Help! Someone Call a Doctor
Legislators Approaching Fiscal Cliff on the Horizon
Greetings to the 22 million Americans who receive federal health insurance assistance through the Affordable Care Act. Your premiums for next year are going to go up about 114%. That translates into an estimated additional $1,000 a month for many low and middle-income families.
OUCH! It is painful enough to send you to the doctor, except now you can’t afford to go there.
Considering that almost 3 million of these policies cover owners and employees of small businesses, it is bewildering that Republicans in Congress don’t seem to grasp the political landmine of their indifference to extending the provisions of the landmark health care law.
The spiraling cost of health care is not just confined to ACA recipients. Most people covered by commercial insurance have seen their premiums go up by double digits each of the past two years. Hospitals in Oregon are bleeding red ink, especially rural hospitals like Bay Area Hospital in Coos Bay, which is in default of a $45 million loan from the Bank of Montreal and struggling to keep its doors open.

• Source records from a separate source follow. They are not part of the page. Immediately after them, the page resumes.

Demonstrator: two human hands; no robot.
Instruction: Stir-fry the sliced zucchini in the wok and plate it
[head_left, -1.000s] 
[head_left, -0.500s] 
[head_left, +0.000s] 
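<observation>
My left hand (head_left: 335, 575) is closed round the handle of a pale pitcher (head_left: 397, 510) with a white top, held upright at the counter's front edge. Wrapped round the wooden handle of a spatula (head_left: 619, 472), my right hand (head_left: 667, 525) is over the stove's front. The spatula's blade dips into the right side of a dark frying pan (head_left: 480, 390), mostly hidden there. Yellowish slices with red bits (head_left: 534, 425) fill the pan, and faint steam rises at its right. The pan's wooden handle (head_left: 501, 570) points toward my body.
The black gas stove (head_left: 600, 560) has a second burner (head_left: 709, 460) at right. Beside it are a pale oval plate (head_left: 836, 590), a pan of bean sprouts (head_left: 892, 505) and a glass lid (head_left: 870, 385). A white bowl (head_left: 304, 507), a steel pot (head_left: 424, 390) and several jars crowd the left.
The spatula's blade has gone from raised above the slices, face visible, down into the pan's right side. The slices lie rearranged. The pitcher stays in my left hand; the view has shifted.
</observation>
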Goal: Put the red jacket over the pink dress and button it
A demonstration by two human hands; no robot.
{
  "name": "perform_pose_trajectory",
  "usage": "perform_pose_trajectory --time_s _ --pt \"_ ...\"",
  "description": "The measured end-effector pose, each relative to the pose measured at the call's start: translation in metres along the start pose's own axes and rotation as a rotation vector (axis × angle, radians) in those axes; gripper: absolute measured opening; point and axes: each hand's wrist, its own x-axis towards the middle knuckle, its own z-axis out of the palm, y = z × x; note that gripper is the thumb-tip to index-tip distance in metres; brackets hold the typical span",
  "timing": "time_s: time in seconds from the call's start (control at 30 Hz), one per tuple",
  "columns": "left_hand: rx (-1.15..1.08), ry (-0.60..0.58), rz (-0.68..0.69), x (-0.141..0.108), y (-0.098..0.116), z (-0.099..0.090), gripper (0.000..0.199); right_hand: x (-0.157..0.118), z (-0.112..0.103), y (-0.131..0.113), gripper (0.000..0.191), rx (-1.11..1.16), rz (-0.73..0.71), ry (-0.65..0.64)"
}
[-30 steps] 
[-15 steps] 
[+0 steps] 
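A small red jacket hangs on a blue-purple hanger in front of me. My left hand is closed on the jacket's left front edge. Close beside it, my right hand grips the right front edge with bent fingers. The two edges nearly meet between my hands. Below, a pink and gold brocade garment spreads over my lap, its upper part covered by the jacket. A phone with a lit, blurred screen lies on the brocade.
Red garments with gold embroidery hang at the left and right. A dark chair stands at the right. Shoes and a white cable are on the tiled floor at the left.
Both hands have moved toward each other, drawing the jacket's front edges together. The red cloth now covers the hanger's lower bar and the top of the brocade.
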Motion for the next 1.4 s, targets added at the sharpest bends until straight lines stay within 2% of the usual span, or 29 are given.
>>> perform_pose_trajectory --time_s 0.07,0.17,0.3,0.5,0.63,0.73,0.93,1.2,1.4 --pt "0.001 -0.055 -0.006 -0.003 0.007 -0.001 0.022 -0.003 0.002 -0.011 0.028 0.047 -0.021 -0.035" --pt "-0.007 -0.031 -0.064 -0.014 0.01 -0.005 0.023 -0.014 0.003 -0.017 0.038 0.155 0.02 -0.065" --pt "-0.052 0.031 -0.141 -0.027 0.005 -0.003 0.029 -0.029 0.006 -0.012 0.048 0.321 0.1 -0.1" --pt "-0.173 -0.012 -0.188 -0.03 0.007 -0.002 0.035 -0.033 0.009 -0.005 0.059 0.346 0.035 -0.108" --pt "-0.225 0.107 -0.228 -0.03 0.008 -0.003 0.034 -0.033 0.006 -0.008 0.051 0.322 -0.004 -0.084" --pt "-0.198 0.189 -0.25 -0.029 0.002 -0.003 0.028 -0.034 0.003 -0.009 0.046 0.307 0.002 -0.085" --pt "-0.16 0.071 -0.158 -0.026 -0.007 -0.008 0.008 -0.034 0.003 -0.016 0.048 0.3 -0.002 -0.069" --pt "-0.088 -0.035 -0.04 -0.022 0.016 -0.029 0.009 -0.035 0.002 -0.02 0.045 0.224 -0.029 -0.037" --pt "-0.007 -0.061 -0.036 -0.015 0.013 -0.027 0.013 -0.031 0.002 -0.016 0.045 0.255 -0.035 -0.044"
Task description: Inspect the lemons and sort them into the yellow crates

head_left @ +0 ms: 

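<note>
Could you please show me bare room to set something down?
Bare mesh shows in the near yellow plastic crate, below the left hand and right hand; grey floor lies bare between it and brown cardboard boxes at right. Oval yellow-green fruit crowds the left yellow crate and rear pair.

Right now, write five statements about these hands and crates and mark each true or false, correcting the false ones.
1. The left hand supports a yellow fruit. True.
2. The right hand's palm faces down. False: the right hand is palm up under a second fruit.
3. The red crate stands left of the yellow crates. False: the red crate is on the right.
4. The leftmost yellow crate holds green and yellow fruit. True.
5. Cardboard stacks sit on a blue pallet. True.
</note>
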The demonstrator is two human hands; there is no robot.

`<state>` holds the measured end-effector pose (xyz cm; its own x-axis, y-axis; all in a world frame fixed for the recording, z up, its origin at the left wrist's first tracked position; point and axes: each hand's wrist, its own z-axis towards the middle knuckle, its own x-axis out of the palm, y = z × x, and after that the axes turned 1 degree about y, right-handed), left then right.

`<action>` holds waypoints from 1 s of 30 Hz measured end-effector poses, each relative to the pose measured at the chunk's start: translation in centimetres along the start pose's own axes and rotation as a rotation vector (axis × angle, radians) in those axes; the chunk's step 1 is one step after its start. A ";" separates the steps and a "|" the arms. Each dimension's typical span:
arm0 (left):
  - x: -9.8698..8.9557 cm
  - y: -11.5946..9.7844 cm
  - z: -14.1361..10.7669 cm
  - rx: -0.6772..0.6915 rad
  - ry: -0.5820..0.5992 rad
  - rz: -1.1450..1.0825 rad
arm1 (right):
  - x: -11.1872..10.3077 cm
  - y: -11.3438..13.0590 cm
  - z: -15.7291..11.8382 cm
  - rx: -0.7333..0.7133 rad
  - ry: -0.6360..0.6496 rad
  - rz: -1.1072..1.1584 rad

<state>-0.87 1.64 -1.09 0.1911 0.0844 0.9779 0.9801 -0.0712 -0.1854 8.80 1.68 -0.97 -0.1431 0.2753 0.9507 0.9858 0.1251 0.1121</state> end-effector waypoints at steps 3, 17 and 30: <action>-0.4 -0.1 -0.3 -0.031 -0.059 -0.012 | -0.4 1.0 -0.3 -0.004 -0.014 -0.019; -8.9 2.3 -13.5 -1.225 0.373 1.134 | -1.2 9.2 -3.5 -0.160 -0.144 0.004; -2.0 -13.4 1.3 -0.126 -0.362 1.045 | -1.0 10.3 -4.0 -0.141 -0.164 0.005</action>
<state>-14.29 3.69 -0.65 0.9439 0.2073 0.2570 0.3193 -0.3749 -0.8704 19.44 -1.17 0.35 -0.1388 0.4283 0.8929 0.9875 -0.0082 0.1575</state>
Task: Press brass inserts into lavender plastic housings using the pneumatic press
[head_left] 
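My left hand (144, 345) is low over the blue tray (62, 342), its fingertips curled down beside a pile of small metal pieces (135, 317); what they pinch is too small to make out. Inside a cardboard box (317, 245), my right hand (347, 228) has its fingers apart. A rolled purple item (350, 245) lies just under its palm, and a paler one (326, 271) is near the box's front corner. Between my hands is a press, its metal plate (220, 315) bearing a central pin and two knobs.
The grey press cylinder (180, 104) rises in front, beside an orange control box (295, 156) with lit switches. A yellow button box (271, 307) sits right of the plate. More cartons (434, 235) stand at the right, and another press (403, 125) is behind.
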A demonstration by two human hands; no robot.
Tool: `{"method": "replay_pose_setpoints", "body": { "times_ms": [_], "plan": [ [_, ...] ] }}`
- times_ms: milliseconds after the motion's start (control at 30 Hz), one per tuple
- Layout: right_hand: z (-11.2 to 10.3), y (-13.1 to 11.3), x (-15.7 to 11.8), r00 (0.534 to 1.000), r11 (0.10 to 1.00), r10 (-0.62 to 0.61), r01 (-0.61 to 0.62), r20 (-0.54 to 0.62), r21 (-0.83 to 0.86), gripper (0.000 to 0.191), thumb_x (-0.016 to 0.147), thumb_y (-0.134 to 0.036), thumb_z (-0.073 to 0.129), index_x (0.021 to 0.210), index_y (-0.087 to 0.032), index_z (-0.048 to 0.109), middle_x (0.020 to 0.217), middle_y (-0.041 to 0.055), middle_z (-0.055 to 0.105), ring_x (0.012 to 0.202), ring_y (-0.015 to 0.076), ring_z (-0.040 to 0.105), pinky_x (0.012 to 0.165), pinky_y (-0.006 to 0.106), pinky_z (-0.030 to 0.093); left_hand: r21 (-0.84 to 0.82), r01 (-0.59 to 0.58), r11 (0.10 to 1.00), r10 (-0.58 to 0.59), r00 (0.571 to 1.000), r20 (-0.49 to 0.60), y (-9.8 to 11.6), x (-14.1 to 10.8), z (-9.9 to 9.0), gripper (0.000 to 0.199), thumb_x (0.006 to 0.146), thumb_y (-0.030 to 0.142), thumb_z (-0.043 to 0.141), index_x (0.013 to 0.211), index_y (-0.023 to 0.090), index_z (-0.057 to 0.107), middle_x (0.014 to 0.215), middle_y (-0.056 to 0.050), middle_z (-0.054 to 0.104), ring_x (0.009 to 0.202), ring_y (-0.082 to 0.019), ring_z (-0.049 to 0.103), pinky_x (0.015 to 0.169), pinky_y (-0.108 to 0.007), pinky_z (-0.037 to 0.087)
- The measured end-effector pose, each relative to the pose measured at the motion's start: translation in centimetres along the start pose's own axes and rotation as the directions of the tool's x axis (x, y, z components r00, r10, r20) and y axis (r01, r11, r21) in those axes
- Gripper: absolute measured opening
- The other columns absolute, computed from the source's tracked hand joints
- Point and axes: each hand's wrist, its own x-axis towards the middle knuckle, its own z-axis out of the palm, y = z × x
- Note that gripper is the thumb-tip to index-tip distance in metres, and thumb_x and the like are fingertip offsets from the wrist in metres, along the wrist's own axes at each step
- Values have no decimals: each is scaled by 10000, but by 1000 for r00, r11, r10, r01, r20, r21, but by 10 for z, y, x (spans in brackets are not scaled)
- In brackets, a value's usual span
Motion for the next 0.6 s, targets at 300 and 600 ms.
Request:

Providers of Medicaid services in Oregon, as with the rest of the country, are feeling the sting as well.

Medicaid Facing Headwinds
Coordinated care organizations (CCOs) are valiantly working to ensure health care coverage for hundreds of thousands of Oregonians while facing headwinds of reduced federal funding, increased delivery costs, and the Oregon Health Authority (OHA), which keeps them so awash in expensive bureaucracy and new polices that will increase costs further.
As an example, OHA leadership wants to eliminate or modify the Prioritized List, one of the key tools that has extended coverage to more citizens and reduced costs, and is the centerpiece of the state’s innovative health delivery system.
Last month, PacificSource of Springfield declared they had enough. Faced with losses that are expected to reach $100 million this year alone, they informed OHA they were not going to renew their Lane County contract with the agency in 2026, leaving 90,000 residents in the lurch.
Is this just an isolated circumstance limited to Eugene, or is it a telltale sign that something much broader and deeper is underway? Health Share of Oregon has slashed $100 million from its behavioral health spending — the Governor’s signature issue. Medicaid providers are concerned that the state is executing a sleight of hand to shift its failures with the state’s mental health system and woes at the Oregon State Hospital to others. Red lights are flashing everywhere, but does anyone hear the train whistle barreling towards them?
Trillium Steps Up
Fortunately for those residents in Eugene, the other CCO in the area, Trillium Community Health Plan, has agreed to continue coverage despite the financial challenge that comes with it.
There is an irony here. People often demand local ownership over national entities. But in this case, it is PacificSource, the local nonprofit in Springfield, that has thrown in the towel in Lane County while Trillium, owned by a national health care company, has agreed with OHA to cover those 90,000 residents who were abandoned and stand the gap — despite the financial risks such a move entails.
Trillium has been serving Lane County for over a quarter-century and last year scored near the top of the quality performance metrics established by OHA. Additionally, it donated more than $7 million to Lane County community initiatives last year.
But neither Trillium nor the other CCOs that deliver Medicaid services in Oregon can stem the tide of rising costs and declining federal revenues without intervention from members of Congress and the Oregon Legislature. If there is one bright spot, it is the return of Bruce Goldberg to the Governor’s Office to help strategize a response to the coming storm.
Bill Coming Due
Most of those now serving in Salem have never had to confront the need to make radical cuts in agency budgets and programs. But it may be time to revisit Maslow and his hierarchy of needs.
The foundation is ensuring basic needs are prioritized first — food, shelter and health.
The Legislature has committed tens of millions of dollars to very important agency goals and initiatives. Any effort to redirect those funds to foundational programs will be met with kicking, screaming, and gnashing of teeth from myriad advocates for those programs.
The bill, however, is coming due and the state cannot use a credit card to forestall the hard decision-making that lies ahead. There are no easy escape routes.